After testing the spicy red stain Conrad’s hand instinctively brushed the deer-antler hilt of his bowie knife, which he always kept on his right hip in a sheep leather sheath. It was there, just as it always was, and its wide blade was ready to terrorize any Nazis he came across. Along with gathering Iron Crosses from German corpses the Lieutenant had the nasty tendency to mark captured and wounded Nazis with a swastika, carved into the forehead with his knife. He regarded it as a nice little reminder that the man had once served in an army of terror and had the bad luck to run into the wrong American at the wrong time. Conrad had to keep the notion strictly within the ranks of his loyal men, making sure that none of them tattled on him for prisoner abuse.

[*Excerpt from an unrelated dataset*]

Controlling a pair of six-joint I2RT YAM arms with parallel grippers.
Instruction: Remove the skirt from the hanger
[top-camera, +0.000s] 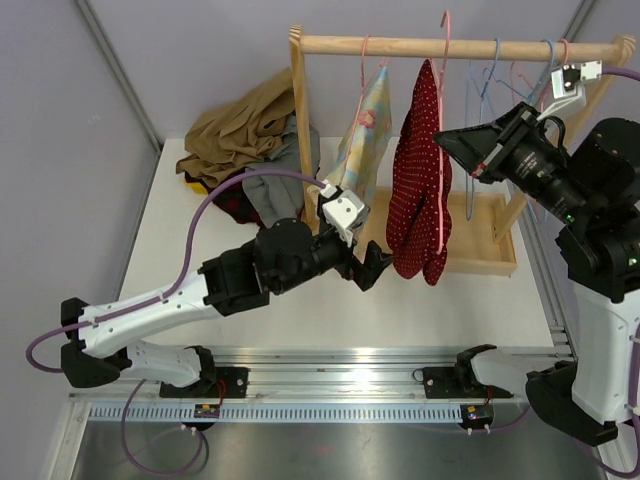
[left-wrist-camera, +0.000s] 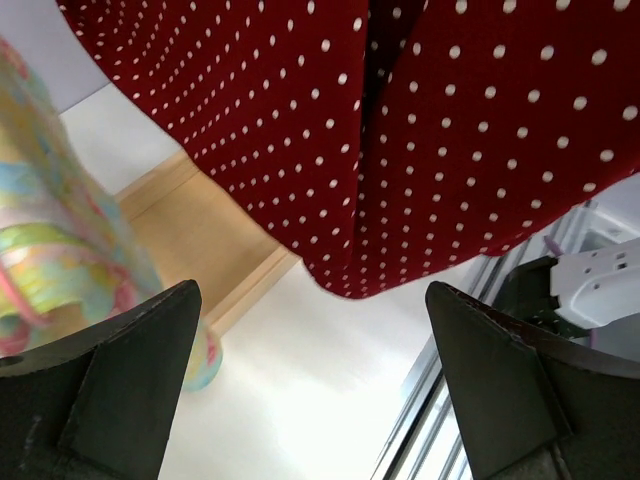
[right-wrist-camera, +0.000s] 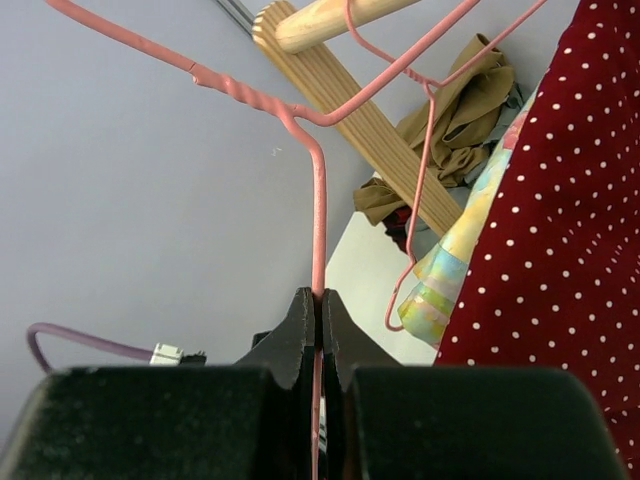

Conrad slowly brought his hands to the ground and hoisted himself of the damp ground, boots shakily supporting the man’s weight. Black glanced at the body, and then the orchard for one last time before melting into the forest, leaving no trace other a empty spot where a lifeless body used to lay. The woods mostly consisted of tall, thin saplings with a wide veil of vibrant green leaves above. The ground was mossy and dry, ferns licking at Conrad’s feet as he walked briskly, pistol held with two hands next to his head.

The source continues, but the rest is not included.